━━━━━ Raw data
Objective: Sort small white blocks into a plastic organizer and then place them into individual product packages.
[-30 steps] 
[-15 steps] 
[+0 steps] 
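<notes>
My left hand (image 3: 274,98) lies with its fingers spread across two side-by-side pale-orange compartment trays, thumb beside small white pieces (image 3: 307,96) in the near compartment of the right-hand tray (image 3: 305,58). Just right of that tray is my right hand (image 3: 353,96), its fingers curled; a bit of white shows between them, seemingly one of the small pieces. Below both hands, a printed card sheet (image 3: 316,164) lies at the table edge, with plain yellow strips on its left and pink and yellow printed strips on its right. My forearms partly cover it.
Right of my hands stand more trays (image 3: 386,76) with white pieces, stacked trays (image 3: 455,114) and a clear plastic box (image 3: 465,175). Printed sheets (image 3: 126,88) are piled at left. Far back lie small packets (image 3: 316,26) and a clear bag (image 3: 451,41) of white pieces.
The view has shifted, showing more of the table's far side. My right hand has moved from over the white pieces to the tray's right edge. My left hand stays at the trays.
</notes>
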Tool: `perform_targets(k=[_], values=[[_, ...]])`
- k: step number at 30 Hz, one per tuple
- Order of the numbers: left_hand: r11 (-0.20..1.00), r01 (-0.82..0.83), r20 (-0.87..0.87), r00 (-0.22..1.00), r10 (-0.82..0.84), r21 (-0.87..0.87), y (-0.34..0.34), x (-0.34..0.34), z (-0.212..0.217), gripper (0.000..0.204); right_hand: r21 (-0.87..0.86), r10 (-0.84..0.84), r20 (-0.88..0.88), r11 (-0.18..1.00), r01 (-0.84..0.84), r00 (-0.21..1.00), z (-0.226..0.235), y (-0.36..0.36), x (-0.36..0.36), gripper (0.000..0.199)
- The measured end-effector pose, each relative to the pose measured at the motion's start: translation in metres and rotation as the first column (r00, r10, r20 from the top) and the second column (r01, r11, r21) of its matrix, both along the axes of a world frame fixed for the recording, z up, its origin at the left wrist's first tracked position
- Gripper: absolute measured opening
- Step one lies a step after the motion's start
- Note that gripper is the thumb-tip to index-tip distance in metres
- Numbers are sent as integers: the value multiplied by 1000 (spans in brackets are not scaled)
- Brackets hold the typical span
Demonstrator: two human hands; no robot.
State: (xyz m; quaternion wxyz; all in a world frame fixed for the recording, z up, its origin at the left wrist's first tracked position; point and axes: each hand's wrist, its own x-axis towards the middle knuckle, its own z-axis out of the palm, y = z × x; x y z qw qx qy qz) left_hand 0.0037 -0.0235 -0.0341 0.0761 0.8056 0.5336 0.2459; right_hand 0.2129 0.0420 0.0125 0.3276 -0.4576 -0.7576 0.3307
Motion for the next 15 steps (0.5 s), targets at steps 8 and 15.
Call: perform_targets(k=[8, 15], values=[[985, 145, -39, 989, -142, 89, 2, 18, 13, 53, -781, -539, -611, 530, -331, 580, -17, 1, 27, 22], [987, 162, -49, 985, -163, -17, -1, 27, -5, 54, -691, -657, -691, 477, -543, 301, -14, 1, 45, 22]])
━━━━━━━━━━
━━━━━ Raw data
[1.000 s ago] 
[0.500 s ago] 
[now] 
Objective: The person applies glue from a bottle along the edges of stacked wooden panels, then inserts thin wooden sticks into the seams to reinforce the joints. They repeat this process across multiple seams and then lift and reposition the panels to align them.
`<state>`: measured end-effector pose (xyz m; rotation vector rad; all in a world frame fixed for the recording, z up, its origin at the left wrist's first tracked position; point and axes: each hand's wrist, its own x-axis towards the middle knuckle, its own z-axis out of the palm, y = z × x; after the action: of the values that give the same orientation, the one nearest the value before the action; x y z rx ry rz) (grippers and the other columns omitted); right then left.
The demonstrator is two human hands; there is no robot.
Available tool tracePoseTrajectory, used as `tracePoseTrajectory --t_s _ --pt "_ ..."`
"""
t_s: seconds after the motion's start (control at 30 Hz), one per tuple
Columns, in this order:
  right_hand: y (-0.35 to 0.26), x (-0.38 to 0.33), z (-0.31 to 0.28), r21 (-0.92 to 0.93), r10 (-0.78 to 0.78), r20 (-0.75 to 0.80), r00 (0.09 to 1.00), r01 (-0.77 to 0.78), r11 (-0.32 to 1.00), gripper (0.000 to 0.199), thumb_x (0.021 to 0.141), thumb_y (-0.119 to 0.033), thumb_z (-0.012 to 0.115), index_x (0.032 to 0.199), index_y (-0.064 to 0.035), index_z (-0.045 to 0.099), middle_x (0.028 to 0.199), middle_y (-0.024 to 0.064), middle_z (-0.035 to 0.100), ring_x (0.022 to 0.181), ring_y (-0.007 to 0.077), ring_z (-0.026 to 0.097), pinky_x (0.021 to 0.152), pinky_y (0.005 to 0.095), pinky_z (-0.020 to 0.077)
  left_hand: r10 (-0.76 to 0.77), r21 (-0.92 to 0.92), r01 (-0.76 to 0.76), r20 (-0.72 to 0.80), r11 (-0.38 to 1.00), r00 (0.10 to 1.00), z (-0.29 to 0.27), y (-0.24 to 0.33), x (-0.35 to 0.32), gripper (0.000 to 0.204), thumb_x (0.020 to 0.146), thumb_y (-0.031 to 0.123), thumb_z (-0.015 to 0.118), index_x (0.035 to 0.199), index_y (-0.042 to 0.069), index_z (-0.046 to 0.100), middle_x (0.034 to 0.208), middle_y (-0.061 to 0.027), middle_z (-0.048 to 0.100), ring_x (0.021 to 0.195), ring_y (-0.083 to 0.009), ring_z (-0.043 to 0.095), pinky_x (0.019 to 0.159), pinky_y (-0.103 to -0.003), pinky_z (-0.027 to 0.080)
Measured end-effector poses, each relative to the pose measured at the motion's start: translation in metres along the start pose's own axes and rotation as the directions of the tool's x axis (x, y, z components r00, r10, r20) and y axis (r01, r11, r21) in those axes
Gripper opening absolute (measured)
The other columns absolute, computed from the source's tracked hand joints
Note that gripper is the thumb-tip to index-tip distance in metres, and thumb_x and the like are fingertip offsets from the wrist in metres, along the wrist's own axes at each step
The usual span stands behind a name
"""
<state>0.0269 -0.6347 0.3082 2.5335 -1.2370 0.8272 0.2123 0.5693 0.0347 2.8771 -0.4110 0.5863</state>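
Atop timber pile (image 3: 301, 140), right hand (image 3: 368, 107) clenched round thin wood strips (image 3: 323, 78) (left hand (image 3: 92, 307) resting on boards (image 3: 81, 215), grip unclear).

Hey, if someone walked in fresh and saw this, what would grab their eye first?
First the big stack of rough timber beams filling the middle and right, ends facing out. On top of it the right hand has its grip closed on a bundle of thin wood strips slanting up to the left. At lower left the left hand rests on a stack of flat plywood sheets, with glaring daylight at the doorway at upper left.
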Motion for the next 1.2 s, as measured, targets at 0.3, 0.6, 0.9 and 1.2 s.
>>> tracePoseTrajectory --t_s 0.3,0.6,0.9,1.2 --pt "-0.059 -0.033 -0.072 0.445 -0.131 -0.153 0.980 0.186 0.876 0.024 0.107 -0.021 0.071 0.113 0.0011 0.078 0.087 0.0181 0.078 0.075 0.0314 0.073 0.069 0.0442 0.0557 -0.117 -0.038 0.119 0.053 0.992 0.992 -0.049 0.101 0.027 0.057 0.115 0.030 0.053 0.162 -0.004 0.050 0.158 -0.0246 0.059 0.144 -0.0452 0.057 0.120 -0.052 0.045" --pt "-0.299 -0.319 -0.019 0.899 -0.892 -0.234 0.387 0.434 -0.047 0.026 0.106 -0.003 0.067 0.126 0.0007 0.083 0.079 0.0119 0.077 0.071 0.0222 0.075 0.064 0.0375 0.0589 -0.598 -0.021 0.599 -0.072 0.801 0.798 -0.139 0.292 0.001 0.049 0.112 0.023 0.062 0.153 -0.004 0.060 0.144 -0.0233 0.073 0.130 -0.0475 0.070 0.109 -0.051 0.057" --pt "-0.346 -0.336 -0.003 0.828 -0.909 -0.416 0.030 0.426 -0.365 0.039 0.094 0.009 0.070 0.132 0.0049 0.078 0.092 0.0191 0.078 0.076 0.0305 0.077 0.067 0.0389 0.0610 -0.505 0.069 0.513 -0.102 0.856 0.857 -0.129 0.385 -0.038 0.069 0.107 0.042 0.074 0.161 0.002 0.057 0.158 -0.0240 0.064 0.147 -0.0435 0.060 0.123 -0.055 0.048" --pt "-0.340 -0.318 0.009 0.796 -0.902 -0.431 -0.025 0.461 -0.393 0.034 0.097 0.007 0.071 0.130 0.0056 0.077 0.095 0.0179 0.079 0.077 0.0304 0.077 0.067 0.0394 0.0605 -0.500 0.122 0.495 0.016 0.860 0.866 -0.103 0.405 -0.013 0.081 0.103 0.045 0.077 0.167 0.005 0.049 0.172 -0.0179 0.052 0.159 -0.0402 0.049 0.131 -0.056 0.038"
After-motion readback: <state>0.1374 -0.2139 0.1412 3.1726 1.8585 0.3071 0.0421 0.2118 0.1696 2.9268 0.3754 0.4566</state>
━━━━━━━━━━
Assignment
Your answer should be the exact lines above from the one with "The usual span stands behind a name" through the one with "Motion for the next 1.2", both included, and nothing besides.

Answer below
The usual span stands behind a name
"""
<state>0.0269 -0.6347 0.3082 2.5335 -1.2370 0.8272 0.2123 0.5693 0.0347 2.8771 -0.4110 0.5863</state>
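Atop timber pile (image 3: 301, 140), right hand (image 3: 368, 107) clenched round thin wood strips (image 3: 323, 78) (left hand (image 3: 92, 307) resting on boards (image 3: 81, 215), grip unclear).

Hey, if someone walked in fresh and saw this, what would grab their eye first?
First the big stack of rough timber beams filling the middle and right, ends facing out. On top of it the right hand has its grip closed on a bundle of thin wood strips slanting up to the left. At lower left the left hand rests on a stack of flat plywood sheets, with glaring daylight at the doorway at upper left.
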Motion for the next 1.2 s, as measured, targets at 0.3, 0.6, 0.9 and 1.2 s.

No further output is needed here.